* _Work to be completed_
Copy out all of the lines below exactly; the pictures do not belong in the copy.

:::::

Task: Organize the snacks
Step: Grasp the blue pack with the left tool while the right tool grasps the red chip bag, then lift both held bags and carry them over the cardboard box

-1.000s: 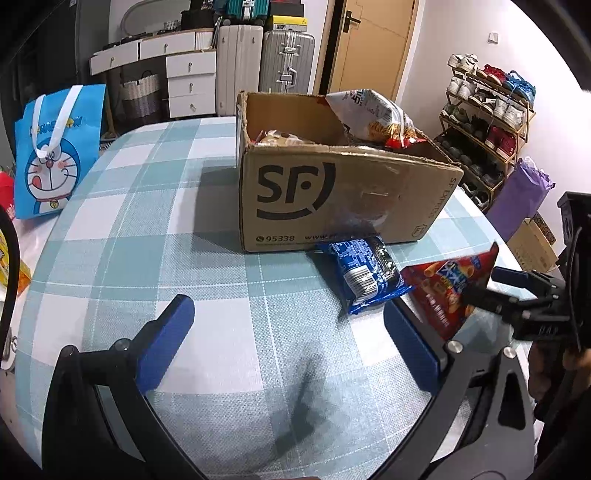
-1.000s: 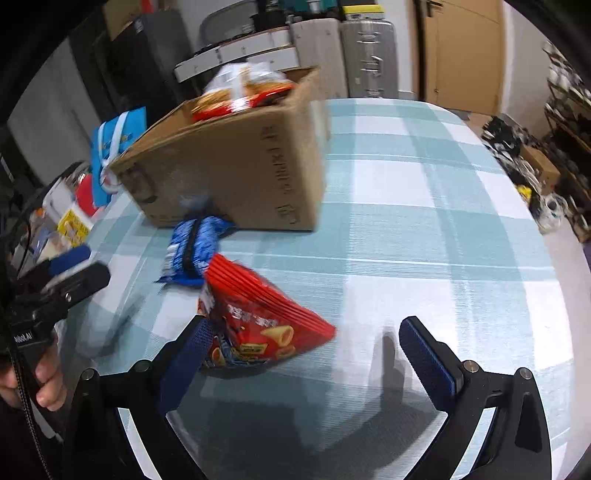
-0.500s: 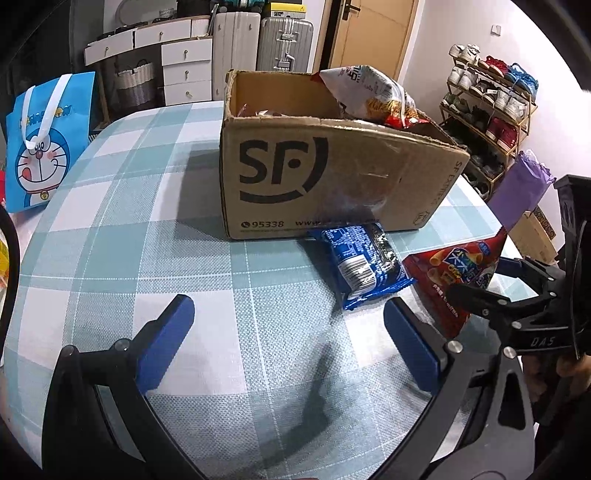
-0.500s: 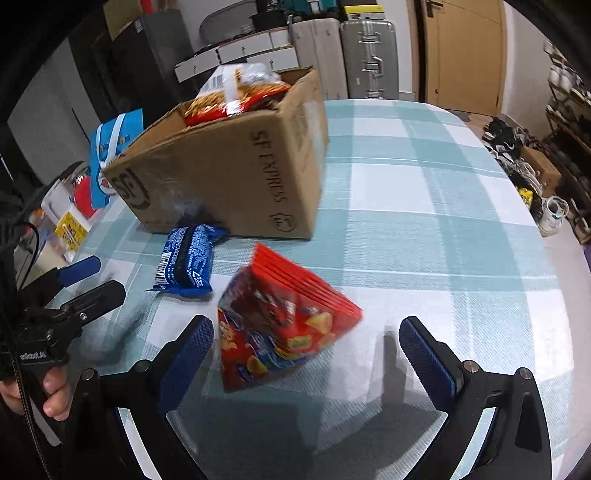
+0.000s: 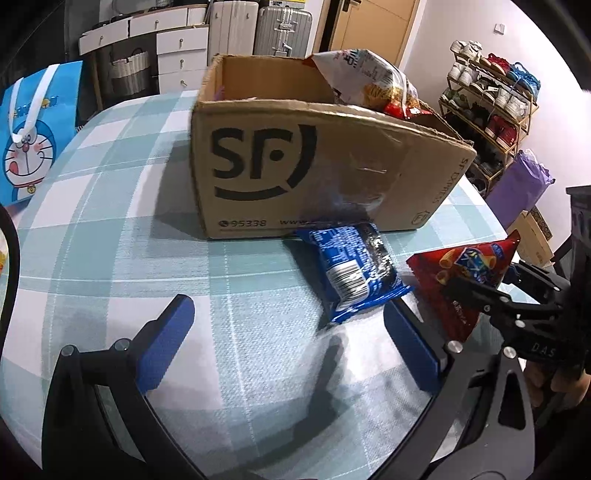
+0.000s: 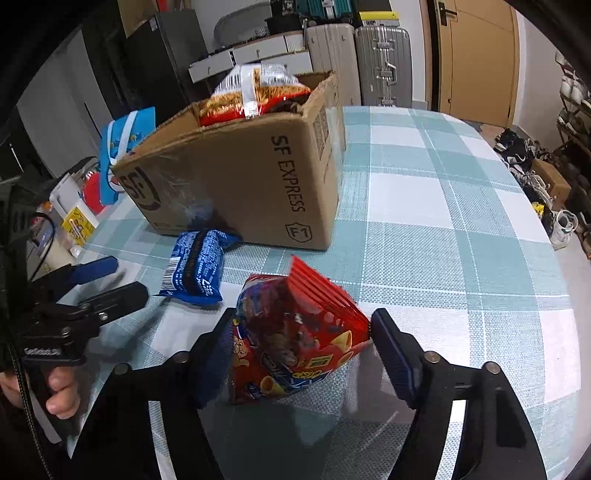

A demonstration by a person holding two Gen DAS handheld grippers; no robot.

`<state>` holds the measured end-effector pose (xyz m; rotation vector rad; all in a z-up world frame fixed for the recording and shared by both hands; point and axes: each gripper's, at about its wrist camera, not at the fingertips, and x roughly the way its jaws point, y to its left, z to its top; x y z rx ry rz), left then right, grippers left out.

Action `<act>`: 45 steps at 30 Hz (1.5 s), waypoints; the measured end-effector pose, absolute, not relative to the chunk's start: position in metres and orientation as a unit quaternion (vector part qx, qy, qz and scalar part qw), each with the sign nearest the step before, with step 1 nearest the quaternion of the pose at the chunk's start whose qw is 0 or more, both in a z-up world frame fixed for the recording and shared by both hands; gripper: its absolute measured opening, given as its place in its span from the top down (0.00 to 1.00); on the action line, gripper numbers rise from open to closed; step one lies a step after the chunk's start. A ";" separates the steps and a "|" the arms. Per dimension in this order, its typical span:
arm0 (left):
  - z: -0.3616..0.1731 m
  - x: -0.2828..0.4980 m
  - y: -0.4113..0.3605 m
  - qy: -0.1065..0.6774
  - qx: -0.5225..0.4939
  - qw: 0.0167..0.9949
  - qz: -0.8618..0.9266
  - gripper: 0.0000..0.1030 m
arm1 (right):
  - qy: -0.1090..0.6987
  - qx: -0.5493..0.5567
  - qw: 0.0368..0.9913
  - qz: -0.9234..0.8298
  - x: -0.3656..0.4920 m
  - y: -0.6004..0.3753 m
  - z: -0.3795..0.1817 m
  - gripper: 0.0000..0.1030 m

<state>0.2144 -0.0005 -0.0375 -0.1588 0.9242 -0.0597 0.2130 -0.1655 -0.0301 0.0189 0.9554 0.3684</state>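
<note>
A red snack bag sits between my right gripper's two blue pads, which touch its sides; it also shows in the left wrist view. A blue snack pack lies on the checked tablecloth against the cardboard SF box, also in the right wrist view. A large snack bag sticks out of the box. My left gripper is open and empty, just short of the blue pack.
A blue cartoon gift bag stands at the table's left edge. Small items sit at that side. Suitcases, drawers and a shoe rack stand beyond the table.
My right gripper has closed in around the red bag, which now sits between its pads. My left gripper has moved forward toward the box and the blue pack.
</note>
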 end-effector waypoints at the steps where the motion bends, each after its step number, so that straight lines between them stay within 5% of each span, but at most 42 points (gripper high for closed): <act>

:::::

* _Worked solution_
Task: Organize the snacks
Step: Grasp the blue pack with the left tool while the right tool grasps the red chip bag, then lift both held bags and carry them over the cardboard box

-1.000s: 
-1.000s: 
-0.500s: 
-0.500s: 
+0.000s: 
+0.000s: 

A demonstration by a person holding two Gen DAS handheld grippers; no robot.

`<state>` holds the measured end-effector pose (xyz m; rotation vector rad; all in a z-up world frame fixed for the recording and shared by both hands; point and axes: each gripper's, at about its wrist camera, not at the fingertips, and x roughly the way its jaws point, y to its left, z to its top; x y z rx ry rz), left then right, grippers left out.

Action `<act>`: 45 steps at 30 Hz (1.5 s), waypoints; the measured end-effector pose, absolute, not relative to the chunk's start: position in metres and orientation as a unit quaternion (vector part qx, qy, qz and scalar part qw), each with the sign nearest the step before, with step 1 nearest the quaternion of the pose at the chunk's start whose qw is 0 or more, both in a z-up world frame fixed for the recording and shared by both hands; gripper: its absolute measured opening, given as its place in its span from the top down (0.00 to 1.00); on the action line, gripper numbers rise from open to closed; step one lies a step after the chunk's start. A ";" separates the steps and a "|" the arms. Per dimension in this order, its typical span:
arm0 (left):
  - z: -0.3616..0.1731 m
  - x: -0.2828..0.4980 m
  - y: -0.4113..0.3605 m
  - qy: -0.1065..0.6774
  - qx: -0.5225..0.4939
  - qw: 0.0167..0.9949
  - qz: -0.8618..0.9266
  - gripper: 0.0000..0.1030 m
arm1 (right):
  - qy: -0.1090..0.6987
  - qx: -0.5493..0.5567
  - qw: 0.0368..0.9913
  - qz: -0.9234..0.8298
  - x: -0.3656..0.4920 m
  - y: -0.6004..0.3753 m
  - z: -0.3795..0.1817 m
  - gripper: 0.0000..0.1030 m

<state>0.2144 -0.0005 -0.0375 -0.1588 0.9242 -0.0597 0.2130 -0.1655 -0.0301 0.0189 0.9554 0.3684</state>
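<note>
A red snack bag sits between my right gripper's two blue pads, which touch its sides; it also shows in the left wrist view. A blue snack pack lies on the checked tablecloth against the cardboard SF box, also in the right wrist view. A large snack bag sticks out of the box. My left gripper is open and empty, just short of the blue pack.
A blue cartoon gift bag stands at the table's left edge. Small items sit at that side. Suitcases, drawers and a shoe rack stand beyond the table.
My right gripper has closed in around the red bag, which now sits between its pads. My left gripper has moved forward toward the box and the blue pack.
</note>
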 end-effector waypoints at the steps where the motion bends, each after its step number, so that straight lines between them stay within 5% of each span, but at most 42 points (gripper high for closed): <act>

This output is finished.